Pro Sports as a Risk-Adjusted Long-Hold (the PE Liquidity Flip)
Major-league franchises aren't trophies — they're a long-duration asset that beats stocks risk-adjusted, and private equity is now manufacturing the liquidity that was always missing.
Kraft's core investment frame: ignore week-to-week market noise and underwrite franchises on structurally rising demand for live sports. Expect risk-adjusted outperformance, not home runs — 'returns that beat the stock market without taking much more risk.' The newer wrinkle is that PE entry (NFL approved passive stakes up to 10% per team, 6-year hold, in Aug 2024) is creating liquidity in a historically illiquid asset, which inverts the old limited-partner discount and, 5-7 years out, opens the door to ETFs and retail vehicles.
- Underwrite on long-term reach and engagement, not the market's hour-by-hour mood — 'they own Sundays'; live-sports demand is outstripping supply.
- Expect risk-adjusted outperformance, not multiples: 'you probably won't get 3-4x your money, but my guess is you're going to get returns that beat the stock market over that period and without taking that much more risk.'
- PE manufactures liquidity in a previously illiquid asset — 'these funds can get liquid in six years,' then raise follow-on funds and roll it.

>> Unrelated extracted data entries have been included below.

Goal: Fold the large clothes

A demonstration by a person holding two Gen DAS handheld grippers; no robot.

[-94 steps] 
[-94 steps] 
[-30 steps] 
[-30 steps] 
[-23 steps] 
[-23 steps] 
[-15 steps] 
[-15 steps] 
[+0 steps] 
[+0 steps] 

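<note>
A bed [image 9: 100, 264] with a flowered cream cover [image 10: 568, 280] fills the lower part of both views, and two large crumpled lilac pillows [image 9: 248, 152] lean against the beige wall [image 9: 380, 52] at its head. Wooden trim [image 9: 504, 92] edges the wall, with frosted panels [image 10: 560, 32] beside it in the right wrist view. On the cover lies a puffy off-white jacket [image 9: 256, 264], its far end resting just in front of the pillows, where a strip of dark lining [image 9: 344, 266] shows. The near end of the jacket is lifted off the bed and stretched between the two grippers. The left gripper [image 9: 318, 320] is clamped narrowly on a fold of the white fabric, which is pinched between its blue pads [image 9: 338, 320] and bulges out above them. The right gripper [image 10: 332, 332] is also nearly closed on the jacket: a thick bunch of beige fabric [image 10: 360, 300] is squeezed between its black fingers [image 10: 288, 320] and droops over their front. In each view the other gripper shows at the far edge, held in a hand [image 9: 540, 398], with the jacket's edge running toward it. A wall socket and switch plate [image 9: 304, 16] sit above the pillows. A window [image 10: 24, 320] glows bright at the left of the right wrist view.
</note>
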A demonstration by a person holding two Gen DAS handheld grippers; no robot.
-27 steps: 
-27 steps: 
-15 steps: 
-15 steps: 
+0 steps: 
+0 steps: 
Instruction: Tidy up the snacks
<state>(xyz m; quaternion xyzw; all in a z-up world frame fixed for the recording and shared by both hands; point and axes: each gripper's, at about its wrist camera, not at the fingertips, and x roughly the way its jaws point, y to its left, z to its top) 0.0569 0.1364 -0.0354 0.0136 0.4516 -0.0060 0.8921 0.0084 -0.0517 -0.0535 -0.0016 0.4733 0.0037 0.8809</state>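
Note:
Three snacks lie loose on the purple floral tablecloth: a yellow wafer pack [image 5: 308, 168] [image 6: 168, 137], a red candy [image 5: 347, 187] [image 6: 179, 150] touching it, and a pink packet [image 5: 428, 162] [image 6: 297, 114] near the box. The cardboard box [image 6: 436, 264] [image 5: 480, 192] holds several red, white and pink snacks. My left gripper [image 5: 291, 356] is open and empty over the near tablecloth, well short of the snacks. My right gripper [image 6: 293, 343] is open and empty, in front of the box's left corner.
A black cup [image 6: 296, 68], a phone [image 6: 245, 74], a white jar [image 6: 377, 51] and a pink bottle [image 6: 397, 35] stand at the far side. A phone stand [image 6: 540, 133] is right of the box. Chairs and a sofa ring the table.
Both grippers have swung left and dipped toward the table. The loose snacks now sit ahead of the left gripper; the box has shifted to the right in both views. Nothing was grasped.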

- The limited-partner discount inverts: LP stakes historically sold at a 20-30% discount to control deals; Kraft sees them heading to 'par or even premium.'
- Liquidity compounds into democratized access — 'five, six, seven years down the road' he expects ETFs and other ways for ordinary investors who can't write a PE check or buy a team to buy into public sports.
Articulated most fully in a 2024 Sportico interview as the NFL was opening franchises to private-equity minority investors, and reprised on the MIT Sloan SSAC 2025 panel.